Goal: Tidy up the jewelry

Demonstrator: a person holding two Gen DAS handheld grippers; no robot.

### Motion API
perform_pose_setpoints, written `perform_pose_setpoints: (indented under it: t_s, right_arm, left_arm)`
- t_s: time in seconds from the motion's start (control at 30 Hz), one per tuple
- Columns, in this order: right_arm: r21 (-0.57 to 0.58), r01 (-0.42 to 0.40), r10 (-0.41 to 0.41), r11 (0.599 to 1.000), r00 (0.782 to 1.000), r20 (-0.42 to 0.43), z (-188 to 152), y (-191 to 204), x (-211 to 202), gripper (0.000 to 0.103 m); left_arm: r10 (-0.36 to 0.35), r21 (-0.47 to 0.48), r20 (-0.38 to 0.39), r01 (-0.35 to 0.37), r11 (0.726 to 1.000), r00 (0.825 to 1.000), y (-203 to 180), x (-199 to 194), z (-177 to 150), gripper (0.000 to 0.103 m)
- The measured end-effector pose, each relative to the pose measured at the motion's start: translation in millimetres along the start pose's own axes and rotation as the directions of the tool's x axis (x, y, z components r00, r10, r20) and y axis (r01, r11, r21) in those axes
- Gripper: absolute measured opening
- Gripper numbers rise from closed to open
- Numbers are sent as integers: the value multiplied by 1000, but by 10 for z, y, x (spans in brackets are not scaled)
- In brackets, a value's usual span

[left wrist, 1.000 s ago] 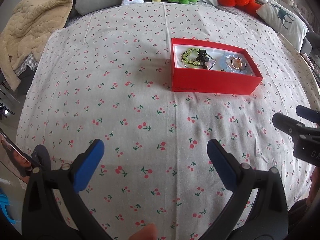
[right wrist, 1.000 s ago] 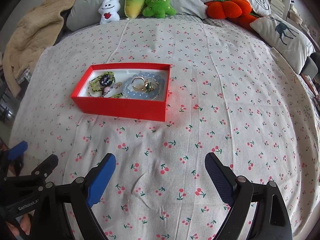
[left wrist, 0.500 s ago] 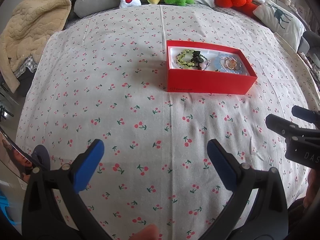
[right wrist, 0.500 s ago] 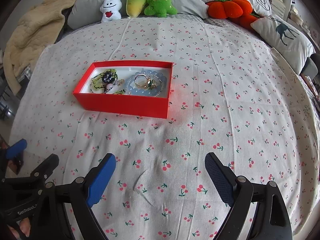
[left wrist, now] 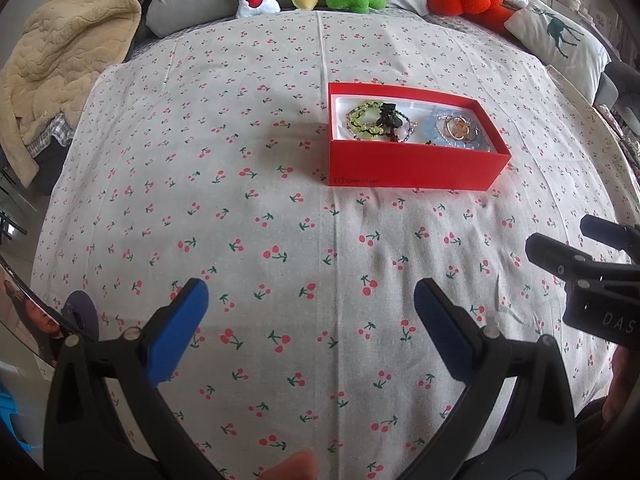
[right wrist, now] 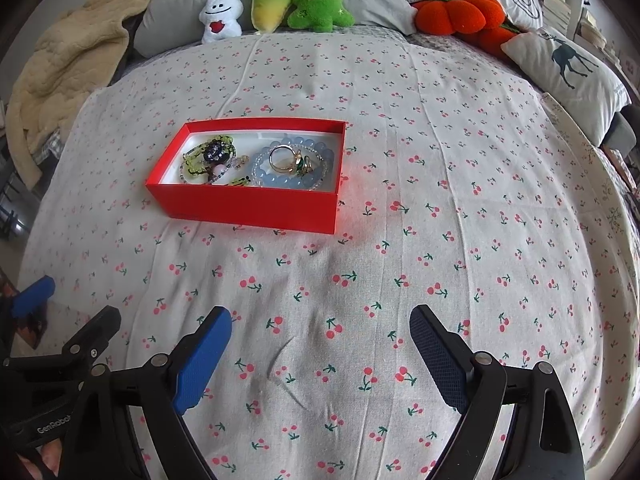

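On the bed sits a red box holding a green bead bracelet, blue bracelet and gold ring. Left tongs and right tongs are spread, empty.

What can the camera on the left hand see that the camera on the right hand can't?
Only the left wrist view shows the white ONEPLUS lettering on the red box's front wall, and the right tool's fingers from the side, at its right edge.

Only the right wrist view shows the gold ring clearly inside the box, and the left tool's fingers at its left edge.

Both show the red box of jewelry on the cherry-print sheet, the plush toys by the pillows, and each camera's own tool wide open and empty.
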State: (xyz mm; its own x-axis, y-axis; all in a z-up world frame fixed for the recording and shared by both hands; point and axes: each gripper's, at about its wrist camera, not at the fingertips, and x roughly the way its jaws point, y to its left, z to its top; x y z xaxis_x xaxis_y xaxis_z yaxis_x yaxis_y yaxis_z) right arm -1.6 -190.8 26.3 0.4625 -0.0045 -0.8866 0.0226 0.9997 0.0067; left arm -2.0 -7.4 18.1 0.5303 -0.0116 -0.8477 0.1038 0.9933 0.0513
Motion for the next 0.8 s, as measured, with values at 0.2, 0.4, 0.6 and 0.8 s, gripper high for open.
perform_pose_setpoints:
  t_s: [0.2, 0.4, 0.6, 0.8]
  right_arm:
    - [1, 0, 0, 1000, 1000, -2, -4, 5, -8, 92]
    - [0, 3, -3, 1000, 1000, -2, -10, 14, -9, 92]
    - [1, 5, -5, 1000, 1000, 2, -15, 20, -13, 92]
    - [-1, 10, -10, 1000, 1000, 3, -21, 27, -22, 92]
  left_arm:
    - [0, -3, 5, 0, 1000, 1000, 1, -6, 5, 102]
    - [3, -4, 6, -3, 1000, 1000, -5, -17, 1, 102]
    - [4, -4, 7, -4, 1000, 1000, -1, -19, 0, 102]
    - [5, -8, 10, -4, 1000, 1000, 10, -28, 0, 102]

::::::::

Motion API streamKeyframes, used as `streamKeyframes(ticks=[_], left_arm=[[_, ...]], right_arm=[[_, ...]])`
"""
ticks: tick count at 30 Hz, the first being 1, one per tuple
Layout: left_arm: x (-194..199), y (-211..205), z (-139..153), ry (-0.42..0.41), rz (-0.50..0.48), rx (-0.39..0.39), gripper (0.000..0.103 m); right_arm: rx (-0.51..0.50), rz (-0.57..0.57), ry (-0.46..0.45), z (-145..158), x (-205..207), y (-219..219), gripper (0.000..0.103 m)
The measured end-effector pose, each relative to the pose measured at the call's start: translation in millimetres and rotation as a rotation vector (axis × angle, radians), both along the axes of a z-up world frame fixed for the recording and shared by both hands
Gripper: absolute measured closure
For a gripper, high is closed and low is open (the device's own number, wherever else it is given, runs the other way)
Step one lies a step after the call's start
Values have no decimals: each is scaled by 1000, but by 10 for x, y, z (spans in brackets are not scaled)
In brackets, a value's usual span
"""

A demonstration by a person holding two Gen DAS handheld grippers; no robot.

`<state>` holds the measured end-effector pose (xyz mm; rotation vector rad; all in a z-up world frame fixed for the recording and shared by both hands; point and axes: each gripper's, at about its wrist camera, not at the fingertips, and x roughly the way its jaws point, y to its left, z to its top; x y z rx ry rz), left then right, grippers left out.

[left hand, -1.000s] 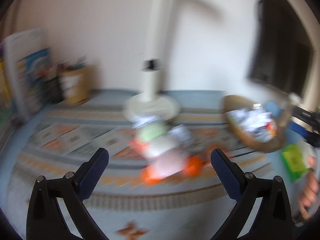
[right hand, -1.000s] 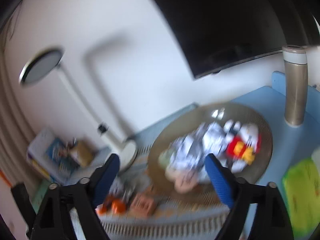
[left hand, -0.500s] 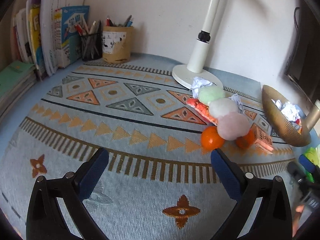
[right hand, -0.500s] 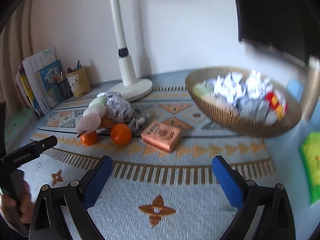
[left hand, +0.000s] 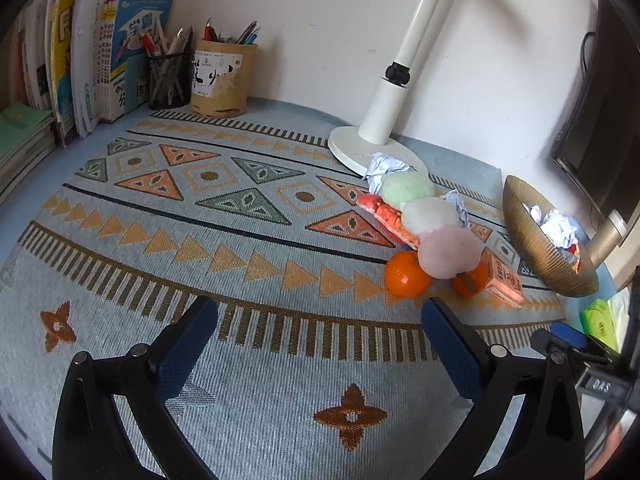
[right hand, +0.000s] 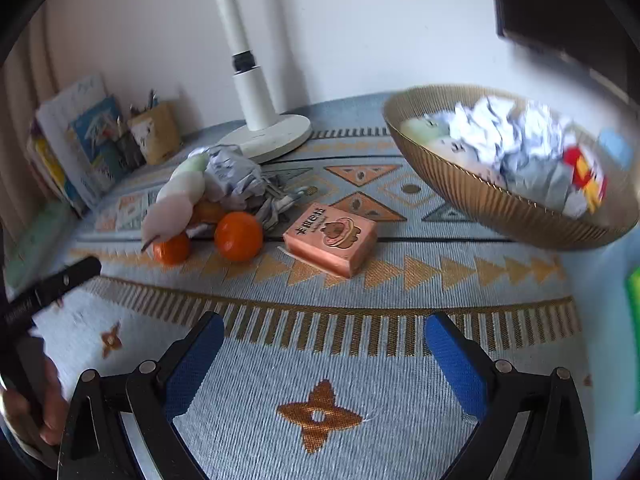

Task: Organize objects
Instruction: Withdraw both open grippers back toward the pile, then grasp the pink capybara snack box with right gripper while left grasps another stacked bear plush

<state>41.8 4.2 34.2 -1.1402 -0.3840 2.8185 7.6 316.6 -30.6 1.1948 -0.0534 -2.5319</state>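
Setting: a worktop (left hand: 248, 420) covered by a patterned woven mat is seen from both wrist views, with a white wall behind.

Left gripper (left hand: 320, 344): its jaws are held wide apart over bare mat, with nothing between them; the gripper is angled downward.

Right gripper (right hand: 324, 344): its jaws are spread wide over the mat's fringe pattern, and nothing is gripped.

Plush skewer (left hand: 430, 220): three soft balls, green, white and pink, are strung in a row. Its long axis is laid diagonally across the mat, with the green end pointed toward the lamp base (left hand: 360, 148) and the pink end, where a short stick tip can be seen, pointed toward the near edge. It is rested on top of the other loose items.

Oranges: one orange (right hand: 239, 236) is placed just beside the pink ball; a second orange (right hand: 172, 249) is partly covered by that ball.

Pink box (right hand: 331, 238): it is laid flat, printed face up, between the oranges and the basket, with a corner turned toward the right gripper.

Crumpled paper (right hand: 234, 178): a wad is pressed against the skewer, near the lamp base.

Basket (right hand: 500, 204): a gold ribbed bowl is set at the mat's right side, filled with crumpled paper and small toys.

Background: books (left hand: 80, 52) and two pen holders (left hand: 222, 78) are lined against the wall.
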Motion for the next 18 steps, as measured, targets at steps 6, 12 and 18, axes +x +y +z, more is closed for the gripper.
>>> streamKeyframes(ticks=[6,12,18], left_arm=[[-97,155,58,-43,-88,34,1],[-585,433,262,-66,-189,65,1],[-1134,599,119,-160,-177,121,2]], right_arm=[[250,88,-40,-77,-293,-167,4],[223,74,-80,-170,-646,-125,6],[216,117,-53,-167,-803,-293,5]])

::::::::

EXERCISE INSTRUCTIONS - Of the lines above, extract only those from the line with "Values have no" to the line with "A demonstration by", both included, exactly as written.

WRITTEN ANSWER -
Values have no decimals: each is scaled by 1000, but by 10 for x, y, z (spans in brackets are not scaled)
In brackets, a value's usual span
"""

A demonstration by a person holding two Gen DAS handheld grippers; no robot.

Besides this answer, nothing more is needed.